I've got to admit that this didn't make much sense to me, although I'm told that people will often focus on the small, insignificant things when they are upset. Well, I did the only thing I could do, and suggested that we met for lunch on Saturday. And that was really where our friendship was born. Ever since, we've met up on Easter Saturday to exchange eggs and have a really good chat. I wonder idly if I should be timing how long it takes her to bring up the subject of Booth.

As I walk into my office, I start to frown in confusion.

There's an egg-shaped pile of cellophane and tissue paper on my desk.

I approach the desk cautiously, wondering where it's come from. No-one buys me anything at Easter except for Ange.
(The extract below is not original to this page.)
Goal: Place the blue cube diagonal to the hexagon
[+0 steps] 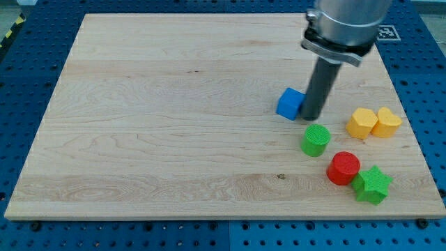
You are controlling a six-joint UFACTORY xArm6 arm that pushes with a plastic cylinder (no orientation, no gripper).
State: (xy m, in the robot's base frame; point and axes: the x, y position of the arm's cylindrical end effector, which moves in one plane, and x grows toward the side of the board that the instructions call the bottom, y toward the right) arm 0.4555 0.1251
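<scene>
We take the blue cube (290, 104) as our landmark; it sits on the wooden bench (153, 118), toward the view's right and a little above the board's middle height. To the cube's left the light wood grain runs on to the board's far edge, where the blue pegboard (28, 77) shows beyond it.

Just to the right of the cube, touching or all but touching its right face, stands our dark rod, and my tip (311, 117) meets the wood level with the cube's lower right corner. The silver arm housing (341, 28) rises above the cube and to its right, out of the view's top. We carry no jaws here, so we cannot report them open or closed; nothing is gripped.

Below the cube and slightly right, near but apart, stands a green cylinder (316, 139). Further below and right of the cube lies a red cylinder (343, 168), and touching that one's right side is a green star (373, 185), the lowest block from the cube.

To the cube's right and a little lower, well past the rod, sits a yellow hexagon (361, 123). A second yellow block (387, 121), whose shape looks like a heart, touches the hexagon's right side and is the farthest right from the cube.
</scene>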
I look at the orange and brown wrapping, which is tied at the top of the egg with a real orange and brown checked ribbon. I have to admit that this egg is in very tasteful packaging. My eyes narrow as I realise that somehow it's standing up on the desk, despite being egg shaped. I grasp the excess tissue paper that is fountaining out above the ribbon and pick it up.

It's really heavy.

Which explains why it stands up.

I can also smell the chocolate wafting from the package. I close my eyes in appreciation.

I suppose I should make a confession here, I'm afraid that I'm a chocolate snob. The prospect of eating the mass produced, dry, tasteless, preservative-filled candy that most people munch their way through is pretty grim.

I blame it on spending six months shuttling between Brussels and The Hauge. I was providing expert testimony at the International War Crimes Tribunal at the Hague and working with European Union investigators in Brussels. I lived in Brussels, surrounded by Belgian beer, moules and frites and lots of fabulous, real chocolate. My chocolate eating habits were never the same again.

All of which means that I am seriously impressed with the egg on my desk.

I'm also very curious.

It's then that I notice the card, tucked into the folds of paper. I fish it out and read, distantly aware that I am breaking out into in a huge smile.

I put the egg down and tap the card against my chin, thinking.

I lean over to my phone and press the speed dial one.

I wait, listening to it ring, my fingers tightening around the phone.

There's a click as the phone is picked up and I hear him say his name.

I swallow and then say, "Dinner sounds great."

I can actually hear him smile down the phone and I sit on the chair as he tells me where we're going.